In his discussion of the study results, Dr. Stephen R.D. Johnston, of the Royal Marsden Hospital, London, described brain metastasis as an increasing problem in the clinic and said its treatment is an unmet need. "Small-molecule therapeutics may offer new systemic treatment options for brain metatases, and further work in this area is urgently required," he said.
Among questions to be answered, Dr. Johnston listed when to start lapatinib; whether to use it as monotherapy or in combination with other treatments; what to do about non-CNS progression in other sites; and whether brain metastases can be prevented.
"Waiting until patients progress again after their whole brain radiotherapy for many may be too late," he said. "We need to address the role of therapeutics immediately after the diagnosis of brain metastases."
Dr. Johnston disclosed that he has received research funds and served on the speakers' bureau of GlaxoSmithKline.

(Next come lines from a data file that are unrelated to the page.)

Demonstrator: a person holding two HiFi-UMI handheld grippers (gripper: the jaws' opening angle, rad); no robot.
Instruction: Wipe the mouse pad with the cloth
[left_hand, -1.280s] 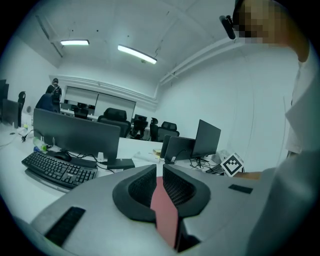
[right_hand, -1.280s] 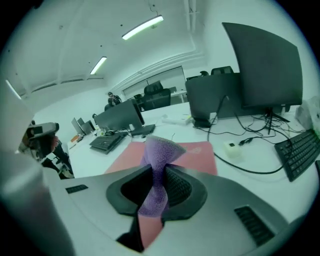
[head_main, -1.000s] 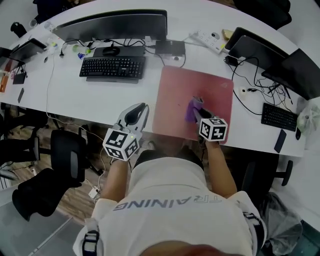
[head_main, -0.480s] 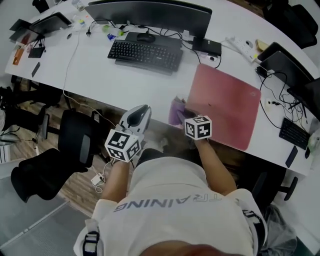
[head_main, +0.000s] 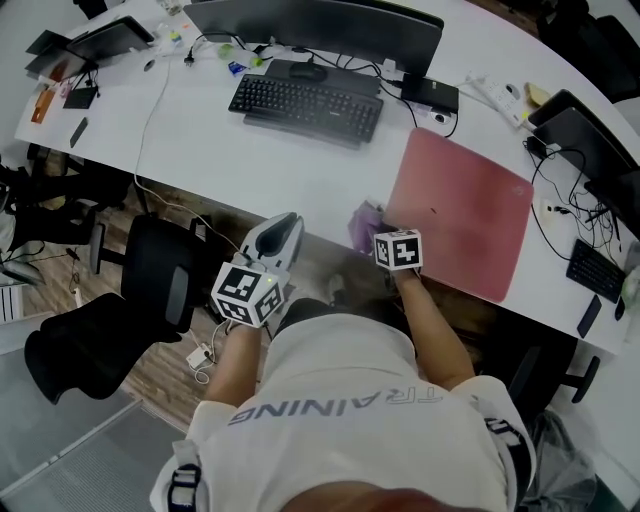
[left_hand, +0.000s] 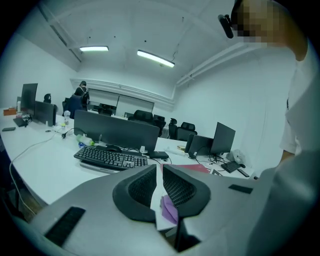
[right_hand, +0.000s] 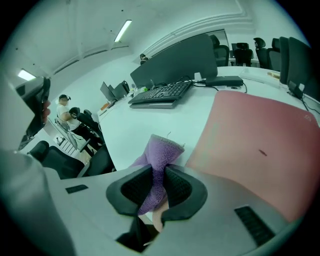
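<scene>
While the left gripper (head_main: 283, 225) hovers at the near edge of the desk (head_main: 200, 150) with its fingers (left_hand: 143, 186) drawn almost together on nothing, the work falls to the right gripper (right_hand: 159, 186), whose fingers are clamped on a bunched purple cloth (right_hand: 159, 150) that sticks out past their tips. Those tips sit over bare desk, just left of the mouse pad (right_hand: 260, 125), so the cloth is beside the pad and not on it. To wipe well, I judge the cloth's free end should be carried rightward over the pad's left edge, pressed flat and dragged in overlapping strokes, firm enough to clean yet light enough not to shove the pad. 1 small dark speck (right_hand: 262, 152), ahead and right of the fingers, may want a pass. Room is generous, since the pad's surface is bare. A keyboard (head_main: 305, 103) lies well beyond the fingertips and to their left. Cables (head_main: 565, 215) crowd the pad's right edge, and the desk's near edge runs close behind the fingers, so strokes should stop short of both.
</scene>
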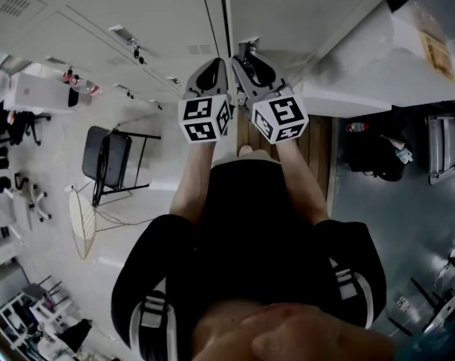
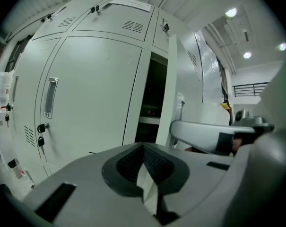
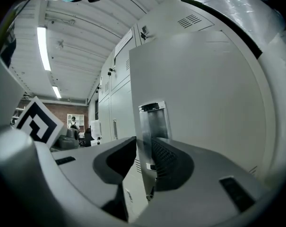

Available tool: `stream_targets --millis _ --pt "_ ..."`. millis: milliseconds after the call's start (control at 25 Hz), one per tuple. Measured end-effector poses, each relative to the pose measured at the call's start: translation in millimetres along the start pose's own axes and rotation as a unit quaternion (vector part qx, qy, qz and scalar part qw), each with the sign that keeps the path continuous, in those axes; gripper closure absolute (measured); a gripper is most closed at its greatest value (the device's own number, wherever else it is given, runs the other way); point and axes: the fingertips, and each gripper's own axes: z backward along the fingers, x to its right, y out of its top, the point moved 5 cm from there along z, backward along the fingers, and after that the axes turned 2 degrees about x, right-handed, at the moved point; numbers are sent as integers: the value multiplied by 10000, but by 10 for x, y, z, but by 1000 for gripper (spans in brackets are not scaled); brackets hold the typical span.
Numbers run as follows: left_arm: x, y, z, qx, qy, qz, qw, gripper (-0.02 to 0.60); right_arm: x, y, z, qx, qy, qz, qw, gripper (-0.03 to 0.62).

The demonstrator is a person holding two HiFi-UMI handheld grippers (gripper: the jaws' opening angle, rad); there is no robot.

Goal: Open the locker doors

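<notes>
**Desk:** Where's your right tool (image 3: pixel 143 148)?

**Me:** Closed on the free edge of the open locker door (image 3: pixel 204 93), as far as I can judge. There's 1 pad on each face, and the right-hand one lies against the recessed handle (image 3: pixel 151 119). That edge runs upright, straight along the slot between my jaws. The panel stretches away to the tool's right, so I take the hinge to be out that way too.

**Desk:** And the other?

**Me:** My left tool (image 2: pixel 143 150) sits just beside it, on its left, jaws together and holding nothing. The right one has the door, so the right one does the work.

**Desk:** Which way would you take it?

**Me:** Toward me and round to the right, I reckon, on an arc about that hinge. A straight pull would likely twist the edge in the pads.

**Desk:** What's beyond?

**Me:** Ahead of the left tool is the dark compartment (image 2: pixel 151 96). Left of that is a closed door (image 2: pixel 95 93) with keys (image 2: pixel 40 134) hanging below its handle. There are more closed ones past it, not yet opened.

**Desk:** The room?

**Me:** Below the tools is pale floor (image 1: pixel 174 134), with a black chair (image 1: pixel 107 156) well off to their left. Farther left there's a white surface (image 1: pixel 39 89) carrying small things I can't make out. Strip lights (image 3: pixel 42 46) run overhead.
</notes>
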Motion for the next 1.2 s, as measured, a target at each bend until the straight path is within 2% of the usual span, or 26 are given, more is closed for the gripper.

Lin N.U. EGF105084, a phase II study of lapatinib for brain metastases in patients (pts) with HER2+ breast cancer following trastuzumab (H) based systemic therapy and cranial radiotherapy (RT). Abstract 1012.
Commentary |
These data, as well as those previously presented by the same investigators, show that some patients with brain metastases will attain objective responses to single-agent lapatinib therapy. These cases also demonstrate the ability of lapatinib to cross the blood-brain barrier. The methods used to assess benefit (volumetric changes) are somewhat complicated, and may not be readily duplicated in practice. Some of the key issues going forward were addressed by Dr. Stephen Johnston who suggested work still to be done, including identifying the patients most likely to benefit from lapatinib and whether the effect can be optimized in combination with other agents. William J. Gradishar, M.D.